- _Records for the task_:
- - - - - - -

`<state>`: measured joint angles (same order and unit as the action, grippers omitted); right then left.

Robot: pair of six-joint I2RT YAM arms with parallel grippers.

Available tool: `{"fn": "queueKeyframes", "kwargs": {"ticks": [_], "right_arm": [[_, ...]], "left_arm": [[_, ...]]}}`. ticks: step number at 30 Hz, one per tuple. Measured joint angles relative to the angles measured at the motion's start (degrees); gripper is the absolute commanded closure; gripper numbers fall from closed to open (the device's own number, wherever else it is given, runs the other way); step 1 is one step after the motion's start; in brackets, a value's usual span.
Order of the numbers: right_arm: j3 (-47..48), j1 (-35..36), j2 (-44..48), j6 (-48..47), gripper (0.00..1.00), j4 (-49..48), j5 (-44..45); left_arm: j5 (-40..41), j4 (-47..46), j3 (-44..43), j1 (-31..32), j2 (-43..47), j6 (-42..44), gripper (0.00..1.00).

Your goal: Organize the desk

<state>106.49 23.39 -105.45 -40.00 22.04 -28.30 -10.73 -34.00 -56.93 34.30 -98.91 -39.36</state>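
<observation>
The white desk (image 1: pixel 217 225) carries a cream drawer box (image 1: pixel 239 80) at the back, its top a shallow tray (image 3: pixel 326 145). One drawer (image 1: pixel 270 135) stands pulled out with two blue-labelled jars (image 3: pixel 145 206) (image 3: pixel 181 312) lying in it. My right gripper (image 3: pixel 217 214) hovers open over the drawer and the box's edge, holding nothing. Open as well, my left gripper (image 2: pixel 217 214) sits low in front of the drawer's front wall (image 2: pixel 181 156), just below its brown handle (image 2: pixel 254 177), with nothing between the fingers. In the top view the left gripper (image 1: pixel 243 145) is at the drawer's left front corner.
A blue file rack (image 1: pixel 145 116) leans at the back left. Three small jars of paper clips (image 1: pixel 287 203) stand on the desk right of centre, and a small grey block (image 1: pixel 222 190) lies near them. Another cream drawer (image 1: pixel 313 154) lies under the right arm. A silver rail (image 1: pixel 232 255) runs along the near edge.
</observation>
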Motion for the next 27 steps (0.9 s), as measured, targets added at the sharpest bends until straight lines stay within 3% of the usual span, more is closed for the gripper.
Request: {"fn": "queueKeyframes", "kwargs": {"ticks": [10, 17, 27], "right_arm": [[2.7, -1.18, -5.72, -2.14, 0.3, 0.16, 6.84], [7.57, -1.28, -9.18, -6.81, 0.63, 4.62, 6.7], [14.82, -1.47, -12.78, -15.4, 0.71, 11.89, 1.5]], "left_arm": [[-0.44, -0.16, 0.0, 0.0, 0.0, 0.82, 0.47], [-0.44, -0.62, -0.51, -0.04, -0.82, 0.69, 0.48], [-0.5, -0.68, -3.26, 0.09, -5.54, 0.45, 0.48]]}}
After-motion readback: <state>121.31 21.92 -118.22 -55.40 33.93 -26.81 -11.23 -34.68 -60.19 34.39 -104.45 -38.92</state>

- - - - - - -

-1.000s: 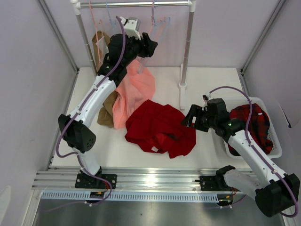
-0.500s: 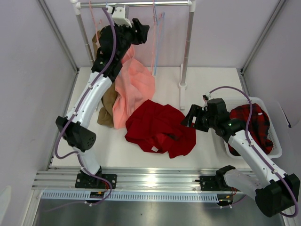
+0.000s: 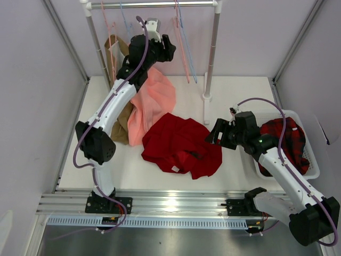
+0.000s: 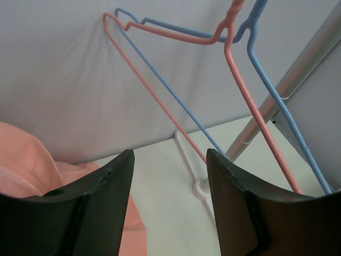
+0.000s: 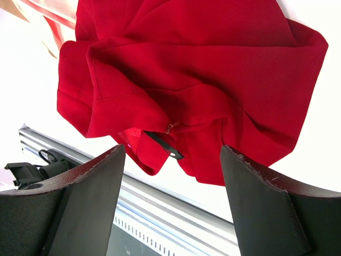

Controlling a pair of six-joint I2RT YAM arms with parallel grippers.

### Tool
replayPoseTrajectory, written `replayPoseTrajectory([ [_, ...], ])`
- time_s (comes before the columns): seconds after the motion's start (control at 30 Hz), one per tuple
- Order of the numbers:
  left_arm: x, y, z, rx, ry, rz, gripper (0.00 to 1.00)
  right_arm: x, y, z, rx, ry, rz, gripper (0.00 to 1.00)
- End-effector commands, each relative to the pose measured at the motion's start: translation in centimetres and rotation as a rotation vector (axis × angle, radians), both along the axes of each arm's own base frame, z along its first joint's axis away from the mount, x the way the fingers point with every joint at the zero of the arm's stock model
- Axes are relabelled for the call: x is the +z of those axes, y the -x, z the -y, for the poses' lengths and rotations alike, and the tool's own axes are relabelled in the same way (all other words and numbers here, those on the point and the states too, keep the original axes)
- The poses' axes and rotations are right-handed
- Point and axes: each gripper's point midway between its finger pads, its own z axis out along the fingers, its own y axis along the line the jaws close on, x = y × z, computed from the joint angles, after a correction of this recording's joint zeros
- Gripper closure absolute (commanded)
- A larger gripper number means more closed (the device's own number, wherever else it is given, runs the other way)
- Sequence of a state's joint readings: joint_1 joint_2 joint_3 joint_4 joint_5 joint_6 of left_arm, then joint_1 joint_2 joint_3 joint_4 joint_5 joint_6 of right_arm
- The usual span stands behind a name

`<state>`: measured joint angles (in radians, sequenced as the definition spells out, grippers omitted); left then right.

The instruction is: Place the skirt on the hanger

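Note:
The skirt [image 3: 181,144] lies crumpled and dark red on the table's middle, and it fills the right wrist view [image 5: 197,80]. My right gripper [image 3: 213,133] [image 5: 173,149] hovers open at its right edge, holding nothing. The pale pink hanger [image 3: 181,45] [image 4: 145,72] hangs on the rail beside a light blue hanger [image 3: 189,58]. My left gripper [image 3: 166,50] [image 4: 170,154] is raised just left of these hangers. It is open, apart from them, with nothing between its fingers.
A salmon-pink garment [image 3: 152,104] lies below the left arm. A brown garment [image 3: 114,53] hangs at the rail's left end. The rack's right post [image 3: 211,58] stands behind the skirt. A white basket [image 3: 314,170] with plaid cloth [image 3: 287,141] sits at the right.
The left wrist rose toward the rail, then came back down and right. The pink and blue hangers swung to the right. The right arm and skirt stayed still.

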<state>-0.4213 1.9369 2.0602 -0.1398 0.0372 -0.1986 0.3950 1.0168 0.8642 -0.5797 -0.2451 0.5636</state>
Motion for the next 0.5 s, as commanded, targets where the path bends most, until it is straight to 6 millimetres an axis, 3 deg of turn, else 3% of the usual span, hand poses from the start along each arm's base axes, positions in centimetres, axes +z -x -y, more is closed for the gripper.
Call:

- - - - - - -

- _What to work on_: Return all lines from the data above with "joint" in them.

- _Written response_:
`<state>`: measured joint angles (same order and unit as the action, grippers omitted); right then left.
Robot: pair of six-joint I2RT YAM arms with parallel grippers.
Available tool: `{"fn": "queueKeyframes", "kwargs": {"ticks": [_], "right_arm": [[_, ...]], "left_arm": [[_, ...]]}}`. ticks: step number at 30 Hz, one per tuple. Measured joint angles relative to the angles measured at the motion's start (degrees); gripper is the absolute commanded closure; gripper numbers fall from closed to open (the device's own number, wherever else it is given, runs the other way); step 1 is one step after the motion's start; in brackets, a value's usual span.
Controlling a pair of six-joint I2RT YAM arms with parallel grippers.
- End-effector commands, each relative to the pose measured at the motion's start: translation in centimetres and rotation as a rotation vector (axis × angle, radians), both along the axes of each arm's own base frame, z along its first joint's axis away from the mount, x the way the fingers point with every joint at the zero of the arm's stock model
- Point and axes: each gripper's point midway between its finger pads, its own z axis out along the fingers, its own y axis along the line the jaws close on, x = y × z, computed from the joint angles, after a correction of this recording's joint zeros
- Sequence of a state's joint readings: joint_1 joint_2 joint_3 joint_4 joint_5 joint_6 of left_arm, then joint_1 joint_2 joint_3 joint_4 joint_5 joint_6 of right_arm
`<state>`: measured joint angles (in radians, sequenced as the definition spells out, grippers omitted); left then right.

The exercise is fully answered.